Methods: Nineteen previously treated lung cancer patients were selected for this planning study. All patients underwent four-dimensional CT (4D-CT) scanning, and volumetric modulated arc therapy (VMAT) treatments were planned with internal target volume (ITV) and planning target volume (PTV). Dose distributions (3D-plan) were calculated on the average reconstruction of the 4D-CT. 4D dose distributions (4D-plan) were calculated to evaluate respiratory motion effects. These calculations were performed on the CT images of related respiratory phase with a respiration-correlated assignment of the 3D plan's monitor units to the respiratory phases of the 4D-CT. Subsequently, the accumulative 4D dose based on deformable registrations of the CT series was generated and compared to the 3D dose distribution. Dosimetric deviations in targets and organs at risk (OARs) were analyzed with dosimetric parameters, and correlations between dose deviations (ΔV100 (ITV, PTV)) and patient characteristics (left-right, SI, anterior-posterior, S, L, Volume (ITV, PTV)) were explored.

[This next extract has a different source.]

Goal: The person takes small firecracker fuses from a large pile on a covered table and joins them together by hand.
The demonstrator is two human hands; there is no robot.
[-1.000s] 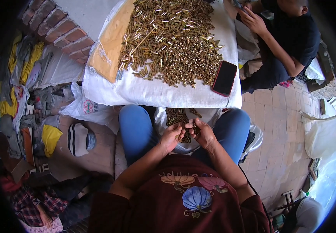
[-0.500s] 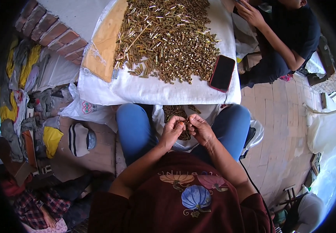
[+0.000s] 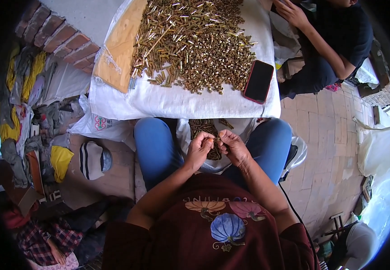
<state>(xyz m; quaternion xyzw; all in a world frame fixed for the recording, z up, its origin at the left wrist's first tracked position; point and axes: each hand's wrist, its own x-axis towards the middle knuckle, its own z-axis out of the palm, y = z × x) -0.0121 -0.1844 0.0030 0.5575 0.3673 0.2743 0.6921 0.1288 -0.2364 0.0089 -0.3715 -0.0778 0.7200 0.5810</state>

Results: With deformable registrations, the median values of relative differences between 3D-plan and 4D-plan 0 were found to be from -6.6% to 12.1% for all targets dosimetric parameters, and from -4.2% to 1.4% for OAR parameters. It was also shown that PTV coverage dropped more significantly than that of ITV with respiratory motion. Strong correlations were observed between the ΔV100 (ITV, PTV) and patient characteristic (SI, S, L).
Conclusion: Respiratory motion effects during SIB-SBRT treatment resulted in non-negligible dose variability. Furthermore, with the correlation relationship and respiratory motion parameters, the dose coverage reduction of targets could be predicted.